Exercise
Every line of the listing that holds the word "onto" should be returned.

Material provided
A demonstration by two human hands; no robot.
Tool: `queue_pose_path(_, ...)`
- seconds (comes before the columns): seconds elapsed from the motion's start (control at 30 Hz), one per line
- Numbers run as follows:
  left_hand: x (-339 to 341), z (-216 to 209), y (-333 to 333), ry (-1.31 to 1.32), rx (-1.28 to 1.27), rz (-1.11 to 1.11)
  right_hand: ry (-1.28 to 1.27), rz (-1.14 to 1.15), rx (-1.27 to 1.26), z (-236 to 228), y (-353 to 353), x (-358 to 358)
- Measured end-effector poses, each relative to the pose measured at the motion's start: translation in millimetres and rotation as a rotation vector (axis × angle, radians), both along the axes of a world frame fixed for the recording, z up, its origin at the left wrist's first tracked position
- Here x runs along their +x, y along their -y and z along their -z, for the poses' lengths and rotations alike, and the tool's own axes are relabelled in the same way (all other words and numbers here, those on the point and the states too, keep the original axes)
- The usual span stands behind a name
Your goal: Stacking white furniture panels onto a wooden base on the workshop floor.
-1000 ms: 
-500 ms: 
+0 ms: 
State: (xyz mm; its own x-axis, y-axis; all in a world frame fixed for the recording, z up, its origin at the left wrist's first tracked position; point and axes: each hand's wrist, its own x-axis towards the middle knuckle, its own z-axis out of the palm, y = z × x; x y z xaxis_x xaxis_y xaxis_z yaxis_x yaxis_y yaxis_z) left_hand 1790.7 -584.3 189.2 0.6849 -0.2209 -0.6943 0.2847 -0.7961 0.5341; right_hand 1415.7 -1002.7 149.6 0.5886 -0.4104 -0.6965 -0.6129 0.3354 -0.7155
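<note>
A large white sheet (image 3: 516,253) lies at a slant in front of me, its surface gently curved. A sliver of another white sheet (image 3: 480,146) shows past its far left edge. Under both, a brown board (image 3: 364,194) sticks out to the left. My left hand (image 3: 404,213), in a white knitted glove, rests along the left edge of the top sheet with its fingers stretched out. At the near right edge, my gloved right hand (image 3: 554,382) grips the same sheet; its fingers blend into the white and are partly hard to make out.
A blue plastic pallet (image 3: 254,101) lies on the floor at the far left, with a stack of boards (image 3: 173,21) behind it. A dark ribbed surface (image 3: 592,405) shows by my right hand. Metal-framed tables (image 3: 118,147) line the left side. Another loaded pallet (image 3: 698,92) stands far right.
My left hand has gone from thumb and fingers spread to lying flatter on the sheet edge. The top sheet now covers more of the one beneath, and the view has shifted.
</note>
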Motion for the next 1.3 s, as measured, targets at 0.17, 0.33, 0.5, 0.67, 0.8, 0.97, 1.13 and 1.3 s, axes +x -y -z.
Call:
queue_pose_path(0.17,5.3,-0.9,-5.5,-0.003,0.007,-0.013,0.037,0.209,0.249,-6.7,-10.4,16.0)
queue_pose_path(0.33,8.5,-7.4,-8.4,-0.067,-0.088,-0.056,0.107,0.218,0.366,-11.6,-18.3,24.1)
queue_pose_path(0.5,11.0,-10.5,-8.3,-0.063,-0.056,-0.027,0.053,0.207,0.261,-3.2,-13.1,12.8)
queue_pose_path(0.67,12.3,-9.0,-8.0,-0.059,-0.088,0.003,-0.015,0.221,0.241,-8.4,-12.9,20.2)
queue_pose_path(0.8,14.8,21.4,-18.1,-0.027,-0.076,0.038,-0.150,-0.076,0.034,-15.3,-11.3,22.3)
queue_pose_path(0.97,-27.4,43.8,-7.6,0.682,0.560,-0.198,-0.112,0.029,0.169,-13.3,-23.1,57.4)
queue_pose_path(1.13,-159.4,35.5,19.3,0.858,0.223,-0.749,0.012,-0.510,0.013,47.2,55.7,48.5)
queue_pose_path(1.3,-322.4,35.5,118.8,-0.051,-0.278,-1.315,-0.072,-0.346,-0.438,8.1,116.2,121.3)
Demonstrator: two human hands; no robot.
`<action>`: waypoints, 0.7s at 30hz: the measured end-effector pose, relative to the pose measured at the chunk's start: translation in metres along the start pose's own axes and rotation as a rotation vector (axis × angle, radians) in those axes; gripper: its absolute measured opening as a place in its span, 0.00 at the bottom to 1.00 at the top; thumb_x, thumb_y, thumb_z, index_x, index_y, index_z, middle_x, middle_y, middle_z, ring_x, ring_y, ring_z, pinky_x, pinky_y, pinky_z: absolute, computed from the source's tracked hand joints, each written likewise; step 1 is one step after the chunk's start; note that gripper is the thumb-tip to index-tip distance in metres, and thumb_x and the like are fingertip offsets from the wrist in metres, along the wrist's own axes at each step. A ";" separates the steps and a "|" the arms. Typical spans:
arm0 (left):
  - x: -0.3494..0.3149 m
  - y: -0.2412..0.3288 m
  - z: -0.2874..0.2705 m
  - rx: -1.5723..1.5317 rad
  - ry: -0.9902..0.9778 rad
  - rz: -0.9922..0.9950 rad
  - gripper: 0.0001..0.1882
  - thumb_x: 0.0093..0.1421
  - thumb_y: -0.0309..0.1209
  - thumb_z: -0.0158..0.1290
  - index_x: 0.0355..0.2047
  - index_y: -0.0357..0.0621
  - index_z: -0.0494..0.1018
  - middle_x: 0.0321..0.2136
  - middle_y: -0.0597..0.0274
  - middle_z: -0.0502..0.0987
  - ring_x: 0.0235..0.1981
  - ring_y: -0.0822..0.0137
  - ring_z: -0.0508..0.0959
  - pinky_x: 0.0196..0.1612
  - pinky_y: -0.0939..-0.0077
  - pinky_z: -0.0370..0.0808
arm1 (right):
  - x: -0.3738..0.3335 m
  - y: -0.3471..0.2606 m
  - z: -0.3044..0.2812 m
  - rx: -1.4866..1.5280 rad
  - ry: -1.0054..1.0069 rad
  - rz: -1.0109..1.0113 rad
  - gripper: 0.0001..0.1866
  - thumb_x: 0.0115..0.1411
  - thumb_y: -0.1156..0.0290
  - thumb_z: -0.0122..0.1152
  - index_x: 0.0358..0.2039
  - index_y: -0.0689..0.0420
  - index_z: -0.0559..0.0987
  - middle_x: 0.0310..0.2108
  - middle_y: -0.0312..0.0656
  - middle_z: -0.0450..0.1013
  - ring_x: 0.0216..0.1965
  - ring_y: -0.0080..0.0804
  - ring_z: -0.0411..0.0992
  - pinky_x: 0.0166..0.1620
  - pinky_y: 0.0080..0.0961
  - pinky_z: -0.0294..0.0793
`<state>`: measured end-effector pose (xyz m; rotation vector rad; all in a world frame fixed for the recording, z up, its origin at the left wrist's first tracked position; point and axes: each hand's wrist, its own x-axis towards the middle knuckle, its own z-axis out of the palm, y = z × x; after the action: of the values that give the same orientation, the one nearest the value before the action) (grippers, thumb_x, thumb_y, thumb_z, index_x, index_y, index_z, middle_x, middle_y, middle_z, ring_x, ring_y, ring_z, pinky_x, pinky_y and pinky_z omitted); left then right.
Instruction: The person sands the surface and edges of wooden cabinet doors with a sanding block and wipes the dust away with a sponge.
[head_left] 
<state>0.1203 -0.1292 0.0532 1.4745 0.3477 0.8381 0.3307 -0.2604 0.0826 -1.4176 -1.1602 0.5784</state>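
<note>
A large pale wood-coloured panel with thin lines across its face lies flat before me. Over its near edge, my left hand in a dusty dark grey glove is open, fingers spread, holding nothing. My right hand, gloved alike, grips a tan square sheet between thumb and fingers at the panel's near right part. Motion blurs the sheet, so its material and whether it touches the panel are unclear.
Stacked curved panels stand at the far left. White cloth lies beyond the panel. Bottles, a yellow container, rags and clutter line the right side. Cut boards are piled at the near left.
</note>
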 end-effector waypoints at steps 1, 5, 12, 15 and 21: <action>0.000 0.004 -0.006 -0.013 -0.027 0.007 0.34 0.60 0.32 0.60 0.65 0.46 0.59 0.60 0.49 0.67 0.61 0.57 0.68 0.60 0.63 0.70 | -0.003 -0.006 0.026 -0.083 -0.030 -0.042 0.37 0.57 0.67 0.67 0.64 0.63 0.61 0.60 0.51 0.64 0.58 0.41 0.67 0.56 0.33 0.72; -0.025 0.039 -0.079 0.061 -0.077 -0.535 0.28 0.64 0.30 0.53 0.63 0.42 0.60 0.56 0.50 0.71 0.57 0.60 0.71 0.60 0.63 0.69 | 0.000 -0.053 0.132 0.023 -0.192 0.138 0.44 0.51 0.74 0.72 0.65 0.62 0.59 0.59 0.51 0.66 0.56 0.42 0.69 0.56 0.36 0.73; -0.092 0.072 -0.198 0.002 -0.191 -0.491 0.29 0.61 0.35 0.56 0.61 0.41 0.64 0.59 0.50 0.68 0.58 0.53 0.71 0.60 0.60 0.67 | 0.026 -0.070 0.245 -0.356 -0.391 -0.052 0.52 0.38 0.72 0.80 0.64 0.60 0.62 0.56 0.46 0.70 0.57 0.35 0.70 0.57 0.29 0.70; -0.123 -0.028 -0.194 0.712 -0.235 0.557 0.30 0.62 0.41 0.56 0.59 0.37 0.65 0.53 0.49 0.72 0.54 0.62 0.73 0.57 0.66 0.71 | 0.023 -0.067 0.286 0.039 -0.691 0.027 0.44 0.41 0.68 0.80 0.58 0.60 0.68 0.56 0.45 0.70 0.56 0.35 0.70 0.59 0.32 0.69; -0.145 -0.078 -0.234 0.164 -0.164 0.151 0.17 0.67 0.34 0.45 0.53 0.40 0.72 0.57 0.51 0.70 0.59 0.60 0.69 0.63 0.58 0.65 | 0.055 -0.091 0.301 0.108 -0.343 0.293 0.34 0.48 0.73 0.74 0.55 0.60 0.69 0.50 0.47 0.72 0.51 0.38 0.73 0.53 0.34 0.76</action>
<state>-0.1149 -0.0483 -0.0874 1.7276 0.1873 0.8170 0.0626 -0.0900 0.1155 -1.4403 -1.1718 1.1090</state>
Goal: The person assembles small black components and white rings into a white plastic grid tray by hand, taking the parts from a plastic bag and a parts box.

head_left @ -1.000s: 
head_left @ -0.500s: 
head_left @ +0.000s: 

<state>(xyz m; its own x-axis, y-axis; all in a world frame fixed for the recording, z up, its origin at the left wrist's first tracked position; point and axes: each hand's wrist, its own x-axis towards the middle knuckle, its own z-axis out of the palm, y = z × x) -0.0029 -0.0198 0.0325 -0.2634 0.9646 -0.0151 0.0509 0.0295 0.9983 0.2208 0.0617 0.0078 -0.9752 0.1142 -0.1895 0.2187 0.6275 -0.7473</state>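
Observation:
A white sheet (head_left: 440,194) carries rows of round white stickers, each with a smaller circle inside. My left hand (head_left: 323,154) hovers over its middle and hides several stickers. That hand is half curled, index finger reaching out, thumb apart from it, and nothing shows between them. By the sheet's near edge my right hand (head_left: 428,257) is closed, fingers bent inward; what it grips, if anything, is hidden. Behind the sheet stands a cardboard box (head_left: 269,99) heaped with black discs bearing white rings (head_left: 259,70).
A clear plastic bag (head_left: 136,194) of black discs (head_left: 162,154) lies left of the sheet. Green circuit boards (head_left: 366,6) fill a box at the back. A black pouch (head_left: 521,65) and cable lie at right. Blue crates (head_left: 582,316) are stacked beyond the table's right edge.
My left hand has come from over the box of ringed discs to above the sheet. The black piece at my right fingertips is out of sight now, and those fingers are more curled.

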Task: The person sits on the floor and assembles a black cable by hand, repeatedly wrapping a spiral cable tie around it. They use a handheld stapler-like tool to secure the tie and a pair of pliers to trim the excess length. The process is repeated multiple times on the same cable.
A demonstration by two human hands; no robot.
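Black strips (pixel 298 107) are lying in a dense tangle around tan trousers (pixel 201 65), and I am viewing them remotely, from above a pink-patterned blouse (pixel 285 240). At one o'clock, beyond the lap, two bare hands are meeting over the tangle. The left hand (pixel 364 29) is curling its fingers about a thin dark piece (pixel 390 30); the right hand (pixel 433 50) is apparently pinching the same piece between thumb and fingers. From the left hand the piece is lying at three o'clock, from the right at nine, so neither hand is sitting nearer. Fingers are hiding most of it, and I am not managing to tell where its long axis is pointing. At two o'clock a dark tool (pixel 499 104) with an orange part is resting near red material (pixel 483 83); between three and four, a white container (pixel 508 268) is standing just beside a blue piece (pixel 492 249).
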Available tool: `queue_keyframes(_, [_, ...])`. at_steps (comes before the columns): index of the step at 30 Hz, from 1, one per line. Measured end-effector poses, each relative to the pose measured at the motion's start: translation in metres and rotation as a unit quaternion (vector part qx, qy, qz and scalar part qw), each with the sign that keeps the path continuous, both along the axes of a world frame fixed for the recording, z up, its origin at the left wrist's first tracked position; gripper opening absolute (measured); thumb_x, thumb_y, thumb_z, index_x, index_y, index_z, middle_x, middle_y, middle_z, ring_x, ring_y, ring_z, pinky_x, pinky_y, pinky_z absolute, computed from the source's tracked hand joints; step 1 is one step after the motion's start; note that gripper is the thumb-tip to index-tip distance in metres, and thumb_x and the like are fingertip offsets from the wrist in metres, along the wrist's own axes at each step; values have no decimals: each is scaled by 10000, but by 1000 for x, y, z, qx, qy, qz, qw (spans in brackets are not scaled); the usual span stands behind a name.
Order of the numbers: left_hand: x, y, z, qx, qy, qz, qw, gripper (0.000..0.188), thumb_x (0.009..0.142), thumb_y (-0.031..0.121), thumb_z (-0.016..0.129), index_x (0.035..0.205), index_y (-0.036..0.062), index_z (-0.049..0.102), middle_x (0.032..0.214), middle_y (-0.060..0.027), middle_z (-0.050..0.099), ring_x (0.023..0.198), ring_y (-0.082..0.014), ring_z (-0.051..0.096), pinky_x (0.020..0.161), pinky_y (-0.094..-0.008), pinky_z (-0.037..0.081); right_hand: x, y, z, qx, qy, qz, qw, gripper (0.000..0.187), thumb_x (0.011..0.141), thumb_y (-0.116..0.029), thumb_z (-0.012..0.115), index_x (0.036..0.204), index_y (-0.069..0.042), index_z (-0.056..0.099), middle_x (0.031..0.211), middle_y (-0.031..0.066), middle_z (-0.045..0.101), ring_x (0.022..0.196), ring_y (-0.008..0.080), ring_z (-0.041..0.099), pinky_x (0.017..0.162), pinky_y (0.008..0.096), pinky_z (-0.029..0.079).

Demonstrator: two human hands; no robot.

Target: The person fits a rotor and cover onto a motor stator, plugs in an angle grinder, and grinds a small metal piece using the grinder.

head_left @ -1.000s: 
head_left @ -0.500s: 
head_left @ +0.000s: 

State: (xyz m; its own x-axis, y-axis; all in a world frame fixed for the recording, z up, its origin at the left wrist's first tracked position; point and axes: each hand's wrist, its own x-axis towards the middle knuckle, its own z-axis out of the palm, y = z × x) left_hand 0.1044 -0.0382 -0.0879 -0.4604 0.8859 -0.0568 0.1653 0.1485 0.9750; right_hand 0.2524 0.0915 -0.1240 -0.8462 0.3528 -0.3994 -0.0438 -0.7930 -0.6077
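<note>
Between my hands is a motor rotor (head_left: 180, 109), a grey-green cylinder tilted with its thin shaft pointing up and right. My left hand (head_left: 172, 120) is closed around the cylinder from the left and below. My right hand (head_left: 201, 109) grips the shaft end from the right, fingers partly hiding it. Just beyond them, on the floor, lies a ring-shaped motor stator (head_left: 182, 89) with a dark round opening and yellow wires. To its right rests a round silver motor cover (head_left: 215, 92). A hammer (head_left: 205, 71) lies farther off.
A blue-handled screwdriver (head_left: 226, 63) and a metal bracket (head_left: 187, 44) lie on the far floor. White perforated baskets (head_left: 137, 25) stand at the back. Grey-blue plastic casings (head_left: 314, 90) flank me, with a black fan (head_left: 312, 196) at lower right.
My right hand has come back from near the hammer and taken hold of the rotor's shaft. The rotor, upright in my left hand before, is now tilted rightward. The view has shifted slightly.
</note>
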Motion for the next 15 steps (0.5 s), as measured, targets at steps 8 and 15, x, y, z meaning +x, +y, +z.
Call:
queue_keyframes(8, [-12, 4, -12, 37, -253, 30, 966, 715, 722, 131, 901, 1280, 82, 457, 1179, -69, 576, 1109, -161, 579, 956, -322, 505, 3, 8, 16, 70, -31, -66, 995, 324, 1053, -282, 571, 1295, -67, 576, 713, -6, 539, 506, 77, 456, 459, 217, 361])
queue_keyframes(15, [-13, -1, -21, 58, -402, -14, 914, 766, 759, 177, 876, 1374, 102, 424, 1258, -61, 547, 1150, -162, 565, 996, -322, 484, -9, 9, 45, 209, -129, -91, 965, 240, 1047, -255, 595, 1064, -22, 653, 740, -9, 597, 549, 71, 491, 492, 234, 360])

Response below
Your goal: Stacking white furniture panels onto a wooden base on the workshop floor.
Target: The person fits a rotor and cover onto a motor stator, plugs in an angle grinder, and grinds a small metal piece using the grinder.

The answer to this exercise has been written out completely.